▸ **TASK TO COMPLETE**:
Give back all the data exactly, line by line.

▸ **GIVEN INFORMATION**:
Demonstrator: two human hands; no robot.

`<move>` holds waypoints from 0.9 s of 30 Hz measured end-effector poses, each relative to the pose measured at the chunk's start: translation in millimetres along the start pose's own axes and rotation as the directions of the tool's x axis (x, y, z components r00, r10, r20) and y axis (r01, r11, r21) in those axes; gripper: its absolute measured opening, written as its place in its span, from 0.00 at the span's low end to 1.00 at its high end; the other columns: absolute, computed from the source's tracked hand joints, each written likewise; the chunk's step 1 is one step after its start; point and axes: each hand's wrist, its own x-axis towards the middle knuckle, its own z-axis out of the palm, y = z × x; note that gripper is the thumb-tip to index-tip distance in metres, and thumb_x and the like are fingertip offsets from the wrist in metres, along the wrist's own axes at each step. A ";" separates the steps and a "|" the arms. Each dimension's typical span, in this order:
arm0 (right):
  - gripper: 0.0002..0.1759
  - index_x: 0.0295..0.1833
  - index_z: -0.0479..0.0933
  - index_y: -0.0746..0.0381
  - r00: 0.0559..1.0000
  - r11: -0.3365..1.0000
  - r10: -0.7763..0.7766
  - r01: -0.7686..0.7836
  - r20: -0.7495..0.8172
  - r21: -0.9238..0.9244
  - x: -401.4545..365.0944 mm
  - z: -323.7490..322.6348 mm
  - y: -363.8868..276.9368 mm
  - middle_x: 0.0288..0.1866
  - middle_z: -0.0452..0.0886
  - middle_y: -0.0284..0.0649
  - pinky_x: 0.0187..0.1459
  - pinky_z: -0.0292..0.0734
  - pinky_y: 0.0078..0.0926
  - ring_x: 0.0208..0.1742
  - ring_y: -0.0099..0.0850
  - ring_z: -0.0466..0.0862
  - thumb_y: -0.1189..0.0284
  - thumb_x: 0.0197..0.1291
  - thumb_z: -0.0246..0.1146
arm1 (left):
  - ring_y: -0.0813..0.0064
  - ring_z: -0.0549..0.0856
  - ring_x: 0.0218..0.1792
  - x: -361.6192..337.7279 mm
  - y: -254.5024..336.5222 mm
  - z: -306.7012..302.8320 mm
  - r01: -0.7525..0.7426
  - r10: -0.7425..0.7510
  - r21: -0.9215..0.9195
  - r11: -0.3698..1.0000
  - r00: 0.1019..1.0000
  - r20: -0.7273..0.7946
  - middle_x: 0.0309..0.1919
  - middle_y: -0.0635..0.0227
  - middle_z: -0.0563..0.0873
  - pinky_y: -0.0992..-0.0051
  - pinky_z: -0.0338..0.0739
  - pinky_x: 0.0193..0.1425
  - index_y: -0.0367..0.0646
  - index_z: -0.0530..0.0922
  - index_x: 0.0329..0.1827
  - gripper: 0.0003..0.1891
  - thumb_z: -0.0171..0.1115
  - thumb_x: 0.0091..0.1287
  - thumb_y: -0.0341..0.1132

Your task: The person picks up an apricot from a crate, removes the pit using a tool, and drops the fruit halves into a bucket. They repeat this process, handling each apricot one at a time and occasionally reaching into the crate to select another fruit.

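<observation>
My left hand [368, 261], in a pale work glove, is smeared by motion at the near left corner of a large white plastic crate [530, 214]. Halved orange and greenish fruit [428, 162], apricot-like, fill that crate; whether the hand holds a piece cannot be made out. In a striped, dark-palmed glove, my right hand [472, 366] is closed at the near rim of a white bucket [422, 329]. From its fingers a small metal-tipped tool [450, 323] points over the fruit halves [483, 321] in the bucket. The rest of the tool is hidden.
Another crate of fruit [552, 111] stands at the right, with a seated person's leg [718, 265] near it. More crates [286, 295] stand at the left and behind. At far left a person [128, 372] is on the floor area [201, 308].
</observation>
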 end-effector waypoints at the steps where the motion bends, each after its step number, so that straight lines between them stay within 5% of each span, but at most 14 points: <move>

▸ **REPLY**:
Demonstrator: two human hands; no robot.

`<move>` holds waypoints from 0.9 s of 30 Hz measured end-effector poses, each relative to the pose measured at the chunk's start: translation in millimetres along the start pose's own axes and rotation as the directions of the tool's x axis (x, y, z components r00, r10, r20) and y axis (r01, r11, r21) in those axes; gripper: its absolute measured opening, written as its place in its span, from 0.00 at the span's low end to 1.00 at its high end; the other columns: absolute, computed from the source's tracked hand joints, each written likewise; the chunk's step 1 is one step after its start; point and axes: each hand's wrist, its own x-axis towards the middle knuckle, its own z-axis out of the palm, y = z × x; note that gripper is the thumb-tip to index-tip distance in metres, and thumb_x and the like are fingertip offsets from the wrist in metres, along the wrist's own axes at each step. A ";" separates the steps and a "|" the arms. Each dimension's typical span, in this order:
arm0 (right):
  - gripper: 0.0002..0.1759
  - index_x: 0.0295..0.1833
  - index_z: -0.0479..0.0933
  - index_y: -0.0746..0.0381
  - r00: 0.0559..1.0000
  - r11: -0.3365..1.0000
  - r10: -0.7763..0.7766
  - r01: -0.7686..0.7836
  - r20: -0.7495..0.8172
  - r21: -0.9238..0.9244
  - x: -401.4545..365.0944 mm
  - z: -323.7490..322.6348 mm
  - y: -363.8868..276.9368 mm
  - middle_x: 0.0288..0.1866
  - middle_z: -0.0452..0.0886
  - middle_y: -0.0284..0.0649
  - pinky_x: 0.0187..0.1459
  - pinky_z: -0.0292..0.0734
  - pinky_y: 0.0078..0.0926
  - ring_x: 0.0208..0.1742
  - ring_y: -0.0099..0.0850
  - ring_z: -0.0466..0.0862
  - thumb_y: -0.1189..0.0284
  - thumb_x: 0.0197..0.1291
  - thumb_z: -0.0246..0.1146
arm1 (left):
  - ring_y: -0.0813..0.0064
  - ring_z: -0.0549..0.0856
  - ring_x: 0.0218..0.1792
  - x: -361.6192..337.7279 mm
  - y: -254.5024..336.5222 mm
  - z: -306.7012..302.8320 mm
  - r01: -0.7525..0.7426
  - r10: -0.7425..0.7510
  - r21: -0.9215..0.9195
  - r11: -0.3698..1.0000
  - r00: 0.1019..1.0000
  - r20: -0.7273..0.7946
  - middle_x: 0.0309..0.1919
  - middle_y: -0.0635..0.0227
  - middle_z: -0.0563..0.0873
  - pinky_y: -0.0992..-0.0051
  - pinky_z: -0.0338..0.0739
  - pinky_x: 0.0193..0.1425
  - index_y: -0.0367..0.0646
  - index_z: -0.0530..0.0922
  - index_x: 0.0329..0.1827
  - gripper: 0.0003..0.1891
  - thumb_z: -0.0171..0.1115
  - thumb_x: 0.0091..0.1287
  - thumb_y: -0.0341..0.1132

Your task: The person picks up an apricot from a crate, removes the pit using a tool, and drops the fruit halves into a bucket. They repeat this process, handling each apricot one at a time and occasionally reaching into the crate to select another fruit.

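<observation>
My left hand [368, 261], in a pale work glove, is smeared by motion at the near left corner of a large white plastic crate [530, 214]. Halved orange and greenish fruit [428, 162], apricot-like, fill that crate; whether the hand holds a piece cannot be made out. In a striped, dark-palmed glove, my right hand [472, 366] is closed at the near rim of a white bucket [422, 329]. From its fingers a small metal-tipped tool [450, 323] points over the fruit halves [483, 321] in the bucket. The rest of the tool is hidden.
Another crate of fruit [552, 111] stands at the right, with a seated person's leg [718, 265] near it. More crates [286, 295] stand at the left and behind. At far left a person [128, 372] is on the floor area [201, 308].
</observation>
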 end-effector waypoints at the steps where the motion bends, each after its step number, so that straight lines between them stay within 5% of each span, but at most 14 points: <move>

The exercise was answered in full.